Top of EXERCISE DATA

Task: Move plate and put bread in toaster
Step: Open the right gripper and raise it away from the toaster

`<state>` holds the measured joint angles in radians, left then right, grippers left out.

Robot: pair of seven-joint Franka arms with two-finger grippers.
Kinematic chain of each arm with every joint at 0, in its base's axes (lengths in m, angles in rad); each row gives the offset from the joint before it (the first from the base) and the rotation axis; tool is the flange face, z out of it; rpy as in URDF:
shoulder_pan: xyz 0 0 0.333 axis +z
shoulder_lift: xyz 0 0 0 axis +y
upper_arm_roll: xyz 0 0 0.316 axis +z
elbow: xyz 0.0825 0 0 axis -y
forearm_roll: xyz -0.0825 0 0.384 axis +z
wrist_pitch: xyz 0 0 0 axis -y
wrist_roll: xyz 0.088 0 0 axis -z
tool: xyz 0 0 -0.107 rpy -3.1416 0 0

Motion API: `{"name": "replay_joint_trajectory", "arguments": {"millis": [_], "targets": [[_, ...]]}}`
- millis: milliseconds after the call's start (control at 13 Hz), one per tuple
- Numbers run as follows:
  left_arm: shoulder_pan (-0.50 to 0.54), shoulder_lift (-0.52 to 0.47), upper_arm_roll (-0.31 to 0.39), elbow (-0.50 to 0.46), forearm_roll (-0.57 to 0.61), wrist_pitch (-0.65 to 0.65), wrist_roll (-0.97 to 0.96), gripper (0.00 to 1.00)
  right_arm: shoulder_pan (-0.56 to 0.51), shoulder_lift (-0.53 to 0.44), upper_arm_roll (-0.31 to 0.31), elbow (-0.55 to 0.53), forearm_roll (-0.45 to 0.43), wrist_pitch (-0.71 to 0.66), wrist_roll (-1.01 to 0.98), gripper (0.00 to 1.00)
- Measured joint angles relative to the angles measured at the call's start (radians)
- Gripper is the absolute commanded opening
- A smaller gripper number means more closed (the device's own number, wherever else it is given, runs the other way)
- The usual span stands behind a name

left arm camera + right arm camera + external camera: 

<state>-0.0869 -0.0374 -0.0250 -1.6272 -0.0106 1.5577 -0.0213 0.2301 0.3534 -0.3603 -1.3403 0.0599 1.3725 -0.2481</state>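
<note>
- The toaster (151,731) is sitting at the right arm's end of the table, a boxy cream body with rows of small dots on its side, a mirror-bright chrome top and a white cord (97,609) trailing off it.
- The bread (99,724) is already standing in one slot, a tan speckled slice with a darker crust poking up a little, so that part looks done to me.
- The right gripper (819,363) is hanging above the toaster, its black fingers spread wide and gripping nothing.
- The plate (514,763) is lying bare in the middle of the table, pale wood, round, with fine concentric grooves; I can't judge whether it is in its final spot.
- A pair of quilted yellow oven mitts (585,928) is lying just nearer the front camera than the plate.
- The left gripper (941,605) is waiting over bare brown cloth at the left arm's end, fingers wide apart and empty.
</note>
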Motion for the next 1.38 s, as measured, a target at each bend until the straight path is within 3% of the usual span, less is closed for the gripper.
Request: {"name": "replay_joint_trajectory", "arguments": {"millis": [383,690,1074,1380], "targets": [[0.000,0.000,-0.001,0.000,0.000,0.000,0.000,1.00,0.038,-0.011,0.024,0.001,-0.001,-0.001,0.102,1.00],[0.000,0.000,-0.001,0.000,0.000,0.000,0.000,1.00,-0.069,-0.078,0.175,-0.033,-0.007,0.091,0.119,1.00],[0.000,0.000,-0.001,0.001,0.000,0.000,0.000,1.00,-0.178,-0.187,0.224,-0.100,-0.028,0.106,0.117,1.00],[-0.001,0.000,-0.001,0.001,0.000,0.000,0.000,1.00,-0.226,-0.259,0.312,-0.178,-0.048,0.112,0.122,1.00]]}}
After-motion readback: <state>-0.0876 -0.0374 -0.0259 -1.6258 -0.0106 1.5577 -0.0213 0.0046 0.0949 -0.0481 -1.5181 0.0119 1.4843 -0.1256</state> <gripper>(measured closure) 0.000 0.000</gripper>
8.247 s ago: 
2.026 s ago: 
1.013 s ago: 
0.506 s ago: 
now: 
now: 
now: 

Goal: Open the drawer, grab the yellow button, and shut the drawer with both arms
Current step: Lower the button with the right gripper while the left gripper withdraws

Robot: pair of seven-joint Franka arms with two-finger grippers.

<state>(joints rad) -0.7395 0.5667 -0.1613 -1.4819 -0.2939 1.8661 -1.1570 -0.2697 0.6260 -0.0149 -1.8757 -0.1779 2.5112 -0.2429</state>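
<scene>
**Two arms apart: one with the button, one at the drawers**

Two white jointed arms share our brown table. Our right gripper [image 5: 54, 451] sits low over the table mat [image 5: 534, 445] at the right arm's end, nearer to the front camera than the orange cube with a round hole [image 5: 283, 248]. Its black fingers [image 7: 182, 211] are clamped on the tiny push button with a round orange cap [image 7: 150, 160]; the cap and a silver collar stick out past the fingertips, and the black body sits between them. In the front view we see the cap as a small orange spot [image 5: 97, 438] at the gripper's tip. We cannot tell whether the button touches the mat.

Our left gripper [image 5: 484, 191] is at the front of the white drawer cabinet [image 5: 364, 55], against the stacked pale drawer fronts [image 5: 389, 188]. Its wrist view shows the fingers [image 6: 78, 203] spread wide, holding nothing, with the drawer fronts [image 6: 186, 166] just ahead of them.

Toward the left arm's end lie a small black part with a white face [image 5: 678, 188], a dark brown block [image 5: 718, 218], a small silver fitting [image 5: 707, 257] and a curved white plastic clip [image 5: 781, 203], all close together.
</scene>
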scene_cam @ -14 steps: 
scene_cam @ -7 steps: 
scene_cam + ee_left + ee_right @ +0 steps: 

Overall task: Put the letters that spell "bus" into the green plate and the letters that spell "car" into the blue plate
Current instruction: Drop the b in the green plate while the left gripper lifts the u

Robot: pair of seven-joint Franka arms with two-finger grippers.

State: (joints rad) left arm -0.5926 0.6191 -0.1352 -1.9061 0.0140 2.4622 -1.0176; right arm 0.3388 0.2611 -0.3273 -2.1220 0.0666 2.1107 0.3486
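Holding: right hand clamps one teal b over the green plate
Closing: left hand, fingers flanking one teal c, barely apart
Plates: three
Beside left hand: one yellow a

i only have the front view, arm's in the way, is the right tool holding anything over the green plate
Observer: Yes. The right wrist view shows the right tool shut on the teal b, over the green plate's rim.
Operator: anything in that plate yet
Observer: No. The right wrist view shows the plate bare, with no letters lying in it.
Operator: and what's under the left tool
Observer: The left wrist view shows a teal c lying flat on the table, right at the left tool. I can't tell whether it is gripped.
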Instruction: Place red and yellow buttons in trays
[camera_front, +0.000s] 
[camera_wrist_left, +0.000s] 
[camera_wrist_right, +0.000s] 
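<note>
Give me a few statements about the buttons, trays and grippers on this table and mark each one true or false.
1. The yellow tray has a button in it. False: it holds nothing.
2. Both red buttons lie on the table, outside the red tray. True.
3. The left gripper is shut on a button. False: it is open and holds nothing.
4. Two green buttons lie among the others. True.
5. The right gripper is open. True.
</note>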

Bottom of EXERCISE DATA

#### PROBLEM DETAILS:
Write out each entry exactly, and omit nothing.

#### SOLUTION:
Task: Move plate and put bread in toaster
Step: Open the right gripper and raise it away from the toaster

`<state>` holds the measured joint angles in radians, left then right, grippers left out.

Robot: pair of seven-joint Franka arms with two-finger grippers.
Kinematic chain of each arm with every joint at 0, in its base's axes (lengths in m, angles in rad); each row gives the offset from the joint before it (the first from the base) and the rotation axis; tool is the flange face, z out of it; rpy as in URDF:
shoulder_pan: xyz 0 0 0.333 axis +z
shoulder_lift: xyz 0 0 0 axis +y
upper_arm_roll: xyz 0 0 0.316 axis +z
elbow: xyz 0.0825 0 0 axis -y
forearm_roll: xyz -0.0825 0 0.384 axis +z
wrist_pitch: xyz 0 0 0 axis -y
wrist_roll: xyz 0.088 0 0 axis -z
tool: xyz 0 0 -0.107 rpy -3.1416 0 0

Motion API: `{"name": "replay_joint_trajectory", "arguments": {"millis": [_], "targets": [[_, ...]]}}`
- millis: milliseconds after the call's start (control at 13 Hz), one per tuple
- Numbers run as follows:
  left_arm: shoulder_pan (-0.50 to 0.54), shoulder_lift (-0.52 to 0.47), upper_arm_roll (-0.31 to 0.39), elbow (-0.50 to 0.46), forearm_roll (-0.57 to 0.61), wrist_pitch (-0.65 to 0.65), wrist_roll (-0.97 to 0.96), gripper (0.00 to 1.00)
  right_arm: shoulder_pan (-0.56 to 0.51), shoulder_lift (-0.53 to 0.44), upper_arm_roll (-0.31 to 0.31), elbow (-0.55 to 0.53), forearm_roll (-0.45 to 0.43), wrist_pitch (-0.71 to 0.66), wrist_roll (-1.01 to 0.98), gripper (0.00 to 1.00)
- Measured joint angles relative to the angles measured at the call's start (radians)
- Gripper is the absolute commanded opening
- A smaller gripper number means more closed (the device's own number, wherever else it is given, runs the other way)
- The usual span stands behind a name

left arm camera + right arm camera + external camera: 

<state>-0.0869 -0.0374 -0.0250 -1.6272 -0.0106 1.5577 -0.0213 0.2301 0.3534 -0.3603 -1.3403 0.0599 1.3725 -0.2481</state>
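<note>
- The toaster (151,731) is sitting at the right arm's end of the table, a boxy cream body with rows of small dots on its side, a mirror-bright chrome top and a white cord (97,609) trailing off it.
- The bread (99,724) is already standing in one slot, a tan speckled slice with a darker crust poking up a little, so that part looks done to me.
- The right gripper (819,363) is hanging above the toaster, its black fingers spread wide and gripping nothing.
- The plate (514,763) is lying bare in the middle of the table, pale wood, round, with fine concentric grooves; I can't judge whether it is in its final spot.
- A pair of quilted yellow oven mitts (585,928) is lying just nearer the front camera than the plate.
- The left gripper (941,605) is waiting over bare brown cloth at the left arm's end, fingers wide apart and empty.
</note>
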Motion for the next 1.38 s, as measured, a target at each bend until the straight path is within 3% of the usual span, less is closed for the gripper.
Request: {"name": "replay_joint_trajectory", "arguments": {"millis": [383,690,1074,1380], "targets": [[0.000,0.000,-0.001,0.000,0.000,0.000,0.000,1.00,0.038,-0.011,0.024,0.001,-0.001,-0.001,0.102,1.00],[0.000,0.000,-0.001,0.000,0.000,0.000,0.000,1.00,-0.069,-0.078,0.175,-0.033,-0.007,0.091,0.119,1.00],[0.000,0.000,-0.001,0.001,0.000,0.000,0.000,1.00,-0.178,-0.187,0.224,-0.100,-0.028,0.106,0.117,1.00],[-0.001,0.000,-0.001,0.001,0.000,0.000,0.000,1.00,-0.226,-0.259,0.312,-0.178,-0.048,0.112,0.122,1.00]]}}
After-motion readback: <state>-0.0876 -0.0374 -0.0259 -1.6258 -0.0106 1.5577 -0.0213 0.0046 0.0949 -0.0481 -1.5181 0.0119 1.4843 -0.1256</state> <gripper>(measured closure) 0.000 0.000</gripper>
8.247 s ago: 
2.026 s ago: 
1.013 s ago: 
0.506 s ago: 
now: 
now: 
now: 

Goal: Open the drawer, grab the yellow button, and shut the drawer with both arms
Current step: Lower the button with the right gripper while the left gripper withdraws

Robot: pair of seven-joint Franka arms with two-finger grippers.

<state>(joints rad) -0.7395 0.5667 -0.1613 -1.4819 -0.2939 1.8661 -1.1570 -0.2697 0.6260 -0.0149 -1.8757 -0.1779 2.5112 -0.2429</state>
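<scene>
**Two arms apart: one with the button, one at the drawers**

Two white jointed arms share our brown table. Our right gripper [image 5: 54, 451] sits low over the table mat [image 5: 534, 445] at the right arm's end, nearer to the front camera than the orange cube with a round hole [image 5: 283, 248]. Its black fingers [image 7: 182, 211] are clamped on the tiny push button with a round orange cap [image 7: 150, 160]; the cap and a silver collar stick out past the fingertips, and the black body sits between them. In the front view we see the cap as a small orange spot [image 5: 97, 438] at the gripper's tip. We cannot tell whether the button touches the mat.

Our left gripper [image 5: 484, 191] is at the front of the white drawer cabinet [image 5: 364, 55], against the stacked pale drawer fronts [image 5: 389, 188]. Its wrist view shows the fingers [image 6: 78, 203] spread wide, holding nothing, with the drawer fronts [image 6: 186, 166] just ahead of them.

Toward the left arm's end lie a small black part with a white face [image 5: 678, 188], a dark brown block [image 5: 718, 218], a small silver fitting [image 5: 707, 257] and a curved white plastic clip [image 5: 781, 203], all close together.
</scene>
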scene_cam @ -14 steps: 
scene_cam @ -7 steps: 
scene_cam + ee_left + ee_right @ +0 steps: 

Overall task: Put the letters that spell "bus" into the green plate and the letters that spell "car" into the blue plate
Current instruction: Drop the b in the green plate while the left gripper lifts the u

Robot: pair of seven-joint Franka arms with two-finger grippers.

State: (joints rad) left arm -0.5926 0.6191 -0.1352 -1.9061 0.0140 2.4622 -1.0176; right arm 0.3388 0.2611 -0.3273 -2.1220 0.0666 2.1107 0.3486
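Holding: right hand clamps one teal b over the green plate
Closing: left hand, fingers flanking one teal c, barely apart
Plates: three
Beside left hand: one yellow a

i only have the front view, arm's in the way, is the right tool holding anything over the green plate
Observer: Yes. The right wrist view shows the right tool shut on the teal b, over the green plate's rim.
Operator: anything in that plate yet
Observer: No. The right wrist view shows the plate bare, with no letters lying in it.
Operator: and what's under the left tool
Observer: The left wrist view shows a teal c lying flat on the table, right at the left tool. I can't tell whether it is gripped.
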Instruction: Place red and yellow buttons in trays
[camera_front, +0.000s] 
[camera_wrist_left, +0.000s] 
[camera_wrist_right, +0.000s] 
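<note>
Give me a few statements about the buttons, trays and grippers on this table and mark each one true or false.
1. The yellow tray has a button in it. False: it holds nothing.
2. Both red buttons lie on the table, outside the red tray. True.
3. The left gripper is shut on a button. False: it is open and holds nothing.
4. Two green buttons lie among the others. True.
5. The right gripper is open. True.
</note>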

This output has come to an end.